RS perde duas vezes mais vidas para a violência do que São Paulo

indices_2016A Secretaria Estadual de Segurança Pública (SSP), divulgou nesta segunda-feira (08) os números da violência no nosso estado, no primeiro semestre de 2016. E o que todos já verificavam no cotidiano se confirmou nos números. A violência no Rio Grande do Sul teve mais um aumento significativo. Das sete modalidades, seis tiveram aumento em relação ao mesmo período do ano anterior. Com destaque para o latrocínio (roubo seguido de morte), que teve um aumento de 34,9%. Em números absolutos, foram 89 vítimas de latrocínio. Isso significa, arredondando, que tivemos quase uma vítima a cada dois dias. Comparando-se com São Paulo, nesse mesmo período o Rio Grande do Sul teve 0,81 latrocínios para cada 100.000 habitantes, em São Paulo o índice foi de 0,37 para cada 100.000 habitantes. Ou seja, o Rio Grande do Sul teve mais que o dobro de latrocínios do que o estado de São Paulo.

Outro número assustador foi o referente aos roubos (assaltos). Esse é um dos crimes que mais trazem sensação de insegurança. Quem já passou pela sensação de ter uma arma apontada para si, sabe muito bem o trauma que isso traz para o futuro. Pois, nesse primeiro semestre, tivemos um aumento de 19,6% nos assaltos. Em números absolutos, foram 44.390 roubos no primeiro semestre de 2016. Tivemos o número absurdo de quase 250 assaltos por dia! Ou, se preferir, a cada 5 minutos uma pessoa é assaltada no nosso estado.

Poderíamos continuar descrevendo números e mais números aqui. Porém, é mais importante vermos os motivos que levaram a essa situação absurda. A violência não cresce por geração espontânea, ela é resultado de políticas aplicadas pelos governantes. As estatísticas servem para avaliarmos o trabalho executado pelos governos. No caso do Rio Grande do Sul, os números mostram: a política do governo Sartori/PMDB na área de segurança pública é desastrosa. Mas o que mais revolta, é que esse desastre significa 1.276 vidas perdidas por assassinatos nos seis primeiros meses do ano. Representam 89 vidas levadas por latrocínios. E não são apenas números, por trás deles existem famílias, amigos, seres-humanos que têm a sua vida atingida pela violência.
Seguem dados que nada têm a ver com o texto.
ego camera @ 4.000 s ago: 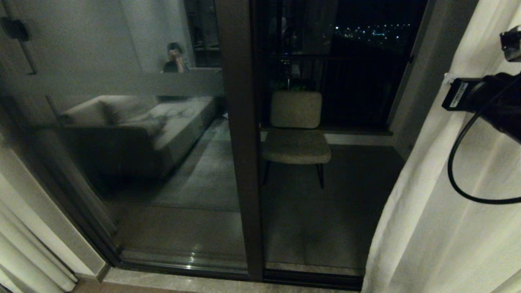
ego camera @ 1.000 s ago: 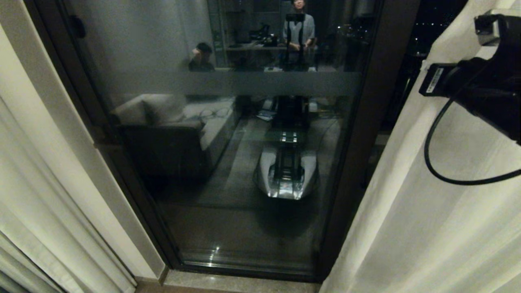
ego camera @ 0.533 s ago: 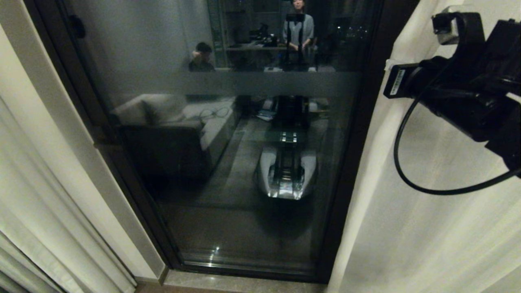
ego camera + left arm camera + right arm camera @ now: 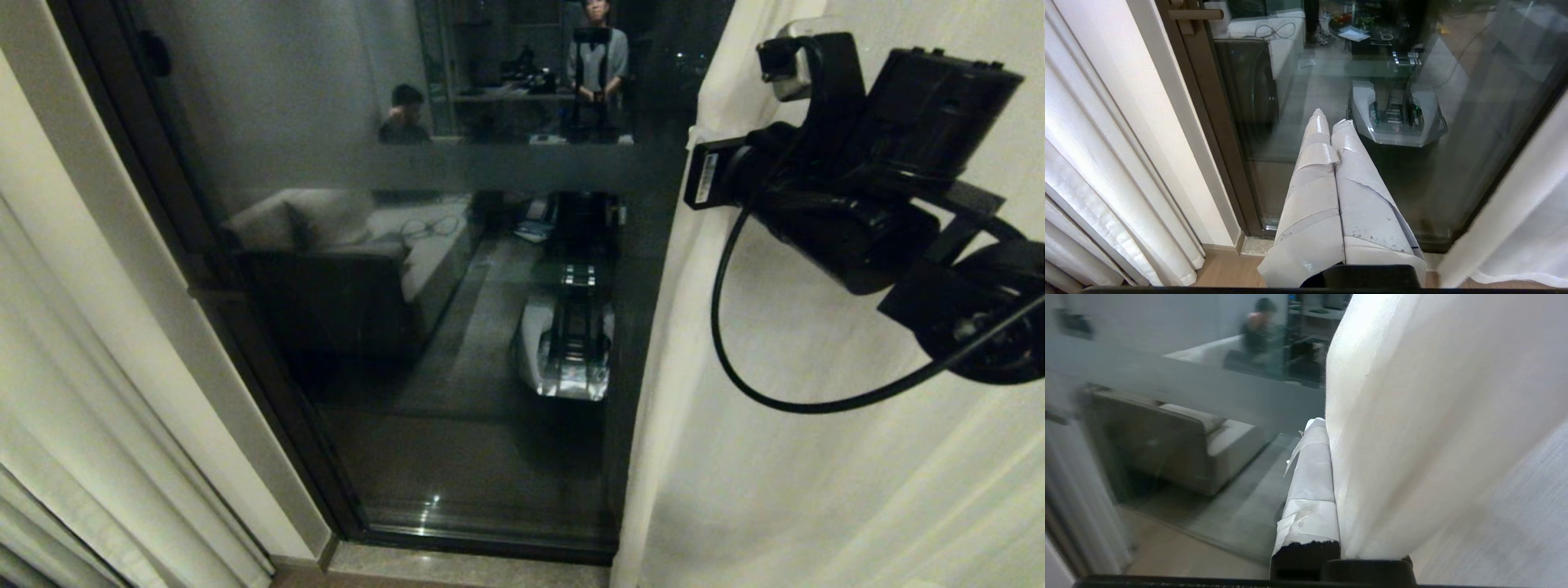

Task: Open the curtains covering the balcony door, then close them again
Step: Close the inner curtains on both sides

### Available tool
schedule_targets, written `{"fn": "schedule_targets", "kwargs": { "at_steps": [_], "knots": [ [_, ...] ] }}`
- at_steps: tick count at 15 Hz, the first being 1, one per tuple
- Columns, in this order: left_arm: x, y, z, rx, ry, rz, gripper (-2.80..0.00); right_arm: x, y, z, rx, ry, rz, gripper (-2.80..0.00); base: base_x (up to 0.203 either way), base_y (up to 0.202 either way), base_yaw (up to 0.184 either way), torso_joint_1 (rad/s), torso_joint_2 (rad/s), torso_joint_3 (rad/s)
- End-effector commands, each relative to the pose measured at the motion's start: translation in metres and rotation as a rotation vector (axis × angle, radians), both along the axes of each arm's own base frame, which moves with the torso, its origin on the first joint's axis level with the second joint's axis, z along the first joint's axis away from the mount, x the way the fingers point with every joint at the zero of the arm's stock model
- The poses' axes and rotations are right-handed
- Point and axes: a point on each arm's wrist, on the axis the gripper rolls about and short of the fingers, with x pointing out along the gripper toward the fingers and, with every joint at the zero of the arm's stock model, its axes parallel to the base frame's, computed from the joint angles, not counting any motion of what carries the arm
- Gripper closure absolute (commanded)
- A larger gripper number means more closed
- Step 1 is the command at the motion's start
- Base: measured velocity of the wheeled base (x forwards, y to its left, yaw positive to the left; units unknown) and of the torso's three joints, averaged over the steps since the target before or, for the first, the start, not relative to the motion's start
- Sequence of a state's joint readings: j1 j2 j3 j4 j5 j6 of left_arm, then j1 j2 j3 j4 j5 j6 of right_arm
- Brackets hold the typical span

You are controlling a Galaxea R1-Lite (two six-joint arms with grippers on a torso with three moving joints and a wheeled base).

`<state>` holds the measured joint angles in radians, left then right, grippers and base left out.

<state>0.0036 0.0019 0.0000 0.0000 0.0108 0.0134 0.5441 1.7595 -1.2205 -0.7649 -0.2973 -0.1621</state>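
The fingers (image 4: 1308, 486) of the right gripper (image 4: 1331, 490) are pinching a fold of the right curtain panel (image 4: 1412, 428); in the right wrist view only 1 taped finger is showing, the cream cloth bulging over the other and hiding it. Beyond it the glass of the balcony door (image 4: 1180, 396) is mirroring a sofa and a seated person.

In the head view the right arm (image 4: 857, 204) is reaching across the upper right, its black cable looping below, and is blocking part of the right curtain panel (image 4: 816, 490), whose leading edge is overlapping the right side of the balcony door (image 4: 408, 286). The frosted band (image 4: 490, 167) is crossing the pane. The left curtain panel (image 4: 73, 425) is hanging gathered beyond the door's left frame. The glass is reflecting the robot's base and a standing person.

In the left wrist view the left gripper (image 4: 1333, 126) is hanging free in front of the door (image 4: 1290, 102), its 2 taped fingers pressed together on nothing, with the left curtain panel (image 4: 1106, 163) bunched at the frame and the right curtain panel (image 4: 1515, 212) at the other side.
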Motion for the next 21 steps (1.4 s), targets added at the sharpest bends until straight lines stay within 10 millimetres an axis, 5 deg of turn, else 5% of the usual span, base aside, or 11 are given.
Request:
{"fn": "schedule_targets", "kwargs": {
  "at_steps": [1, 7, 13, 21],
  "knots": [
    [0.000, 0.000, 0.000, 0.000, 0.000, 0.001, 0.00, 0.009, 0.019, -0.009, -0.009, 0.012, 0.029, 0.00, 0.000, 0.000, 0.000, 0.000, 0.00, 0.000],
    [0.000, 0.000, 0.000, 0.000, 0.000, 0.000, 0.00, 0.013, 0.053, -0.020, -0.032, 0.017, 0.084, 0.00, 0.000, 0.000, 0.000, 0.000, 0.00, 0.000],
    [0.000, 0.000, 0.000, 0.000, 0.000, -0.001, 0.00, 0.018, 0.065, -0.029, -0.027, 0.011, 0.099, 0.00, 0.000, 0.000, 0.000, 0.000, 0.00, 0.000],
    [0.000, 0.000, 0.000, 0.000, 0.000, -0.001, 0.00, 0.054, 0.022, -0.022, -0.007, -0.017, -0.039, 0.00, 0.000, 0.000, 0.000, 0.000, 0.00, 0.000]
  ]
}}
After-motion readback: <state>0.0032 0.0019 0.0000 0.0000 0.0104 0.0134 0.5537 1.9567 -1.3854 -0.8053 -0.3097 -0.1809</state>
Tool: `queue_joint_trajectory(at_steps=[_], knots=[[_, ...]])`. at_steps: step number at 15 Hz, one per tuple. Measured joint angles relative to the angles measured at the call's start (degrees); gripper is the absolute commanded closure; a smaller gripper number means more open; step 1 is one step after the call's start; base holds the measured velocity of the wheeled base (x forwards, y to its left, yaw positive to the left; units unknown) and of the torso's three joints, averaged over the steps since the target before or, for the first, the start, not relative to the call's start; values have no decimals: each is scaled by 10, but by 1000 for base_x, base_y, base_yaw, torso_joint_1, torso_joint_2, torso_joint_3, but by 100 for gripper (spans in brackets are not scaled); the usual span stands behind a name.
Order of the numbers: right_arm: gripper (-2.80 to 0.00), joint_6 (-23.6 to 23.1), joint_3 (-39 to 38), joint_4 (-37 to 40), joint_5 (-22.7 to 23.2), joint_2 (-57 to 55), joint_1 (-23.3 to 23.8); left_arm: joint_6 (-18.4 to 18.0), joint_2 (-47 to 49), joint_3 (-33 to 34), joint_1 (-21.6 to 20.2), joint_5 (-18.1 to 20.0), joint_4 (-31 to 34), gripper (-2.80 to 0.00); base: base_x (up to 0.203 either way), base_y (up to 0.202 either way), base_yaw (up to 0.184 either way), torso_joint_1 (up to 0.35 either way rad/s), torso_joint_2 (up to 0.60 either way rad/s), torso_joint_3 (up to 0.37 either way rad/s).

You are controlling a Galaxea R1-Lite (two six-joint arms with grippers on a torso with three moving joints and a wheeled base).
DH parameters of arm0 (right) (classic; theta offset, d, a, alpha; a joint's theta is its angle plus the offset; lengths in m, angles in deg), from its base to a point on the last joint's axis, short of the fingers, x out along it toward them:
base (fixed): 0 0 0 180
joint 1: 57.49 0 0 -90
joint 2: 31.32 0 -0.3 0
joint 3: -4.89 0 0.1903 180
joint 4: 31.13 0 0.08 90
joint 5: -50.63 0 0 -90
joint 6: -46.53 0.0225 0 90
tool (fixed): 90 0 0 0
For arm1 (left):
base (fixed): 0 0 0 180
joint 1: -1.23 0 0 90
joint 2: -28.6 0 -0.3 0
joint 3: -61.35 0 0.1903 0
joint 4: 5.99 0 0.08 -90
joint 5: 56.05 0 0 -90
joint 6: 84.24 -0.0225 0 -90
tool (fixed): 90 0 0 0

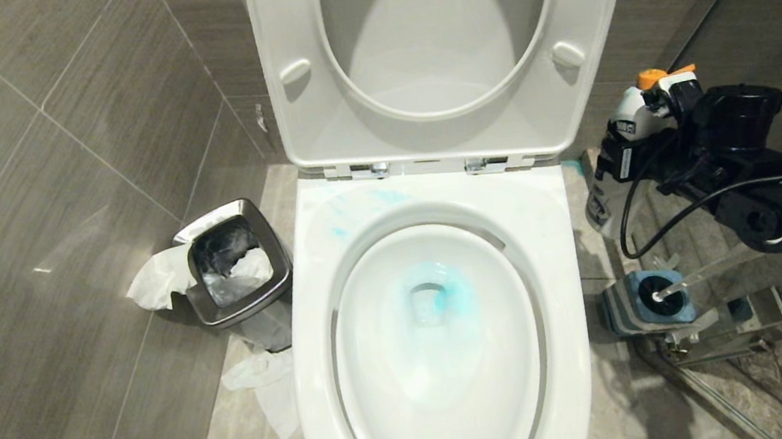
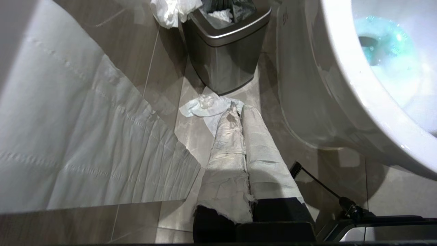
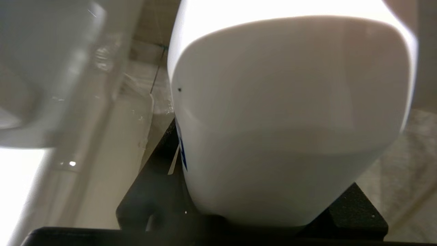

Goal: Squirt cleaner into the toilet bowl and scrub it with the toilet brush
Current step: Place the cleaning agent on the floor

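Overhead, the toilet bowl (image 1: 444, 333) fills the middle of the head view, its seat and lid (image 1: 444, 46) raised upright against the wall behind it. Cleaner (image 1: 446, 291) shows as a turquoise ring in the water at the drain of the bowl, with pale blue smears on the rear left of the rim near the chrome hinges (image 1: 429, 165).

To the right of the bowl, the right gripper (image 1: 641, 141) is clamped on a white spray bottle (image 1: 627, 150) with an orange cap; in the right wrist view the bottle's white body (image 3: 290, 119) sits between the black fingers. The bottle hangs beside the bowl's right rear corner, clear of the rim.

Also right of the bowl, nearer the front, the brush (image 1: 700, 273) stands in its blue-grey holder (image 1: 640, 304) on the floor, handle leaning away from the bowl.

Left of the bowl stands a steel bin (image 1: 235, 270), with crumpled tissue (image 1: 160, 276) draped beside it and more paper (image 1: 269, 386) on the floor between bin and bowl.

The left gripper (image 2: 239, 112) hangs low at the bowl's left side, its wrapped fingers pressed together, holding nothing.
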Motion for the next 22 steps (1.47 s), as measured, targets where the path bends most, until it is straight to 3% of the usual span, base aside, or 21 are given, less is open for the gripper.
queue_joint_trajectory(at_steps=[14,22], knots=[[0,-9,181,-3,-4,-110,-25,1,0,0,0,-1,0,0,0,0,0,3,2,-196],[0,-19,233,-4,-1,-124,-26,0,0,0,0,0,0,0,0,0,0,3,2,-198]])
Um erro na política de segurança, como os do governo Sartori/PMDB, significa muitas vidas perdidas desnecessariamente.

A reação do governo Sartori/PMDB, quando confrontado com esses números, foi soltar uma nota onde diz: “é no sentido de devolver a sensação de segurança aos cidadãos e melhorar a prestação dos serviços à sociedade gaúcha que o governo do Estado autorizou a liberação de R$ 166,9 milhões, a serem investidos no aporte de horas extras e diárias, investimentos de reaparelhamento, chamamento de novos policiais, civis e militares, e na abertura de concursos para a Susepe e o IGP. As horas extras e as diárias já foram autorizadas pela SSP, estando à disposição das instituições”.

Essa é a visão de Segurança Pública desse governo. Nenhum planejamento estratégico. Nenhuma política a curto, médio e longo prazo. A liberação de R$ 166,9 milhões para horas extras e diárias e a contratação de policiais, que já deveriam ter sido chamados no início do ano passado, é o que o governo Sartori/PMDB considera suficiente para “devolver a sensação de segurança à sociedade gaúcha”. Nessas horas dá vontade de saber em que mundo vive o Sr. José Ivo Sartori. No mundo real de pessoas esquartejadas e mãos decepadas, que é Porto Alegre hoje, é que ele não vive. No mundo onde os policiais recebem R$ 650,00 no final do mês, também não. O governador vive em um mundo à parte, o mundo dos políticos

A hora dos policiais darem sua resposta

Está na hora da população gaúcha reagir. Não podemos mais assistir passivamente a esse total descontrole na segurança pública. E, dentro da população, os policiais precisam comandar esse processo. São as pessoas que trabalham na segurança pública, que encaram de frente a violência no cotidiano. Para o presidente da UGEIRM, Isaac Ortiz, “a população gaúcha precisa dar a sua resposta. Assistir pessoas sendo esquartejadas, crimes bárbaros acontecendo na nossa frente, não pode ser encarado como natural. É preciso transformar a nossa indignação em ação. Esta semana, o Bloco da Segurança se reunirá para traçar os próximos passos da mobilização, após a vitoriosa paralisação da semana passada. Vamos reforçar a nossa Operação Padrão, vamos preparar mais manifestações de rua, vamos pressionar o governo até ele mudar essa política assassina para a segurança pública. Ficar calado nesse momento, é o mesmo que entregarmos o nosso estado à violência”.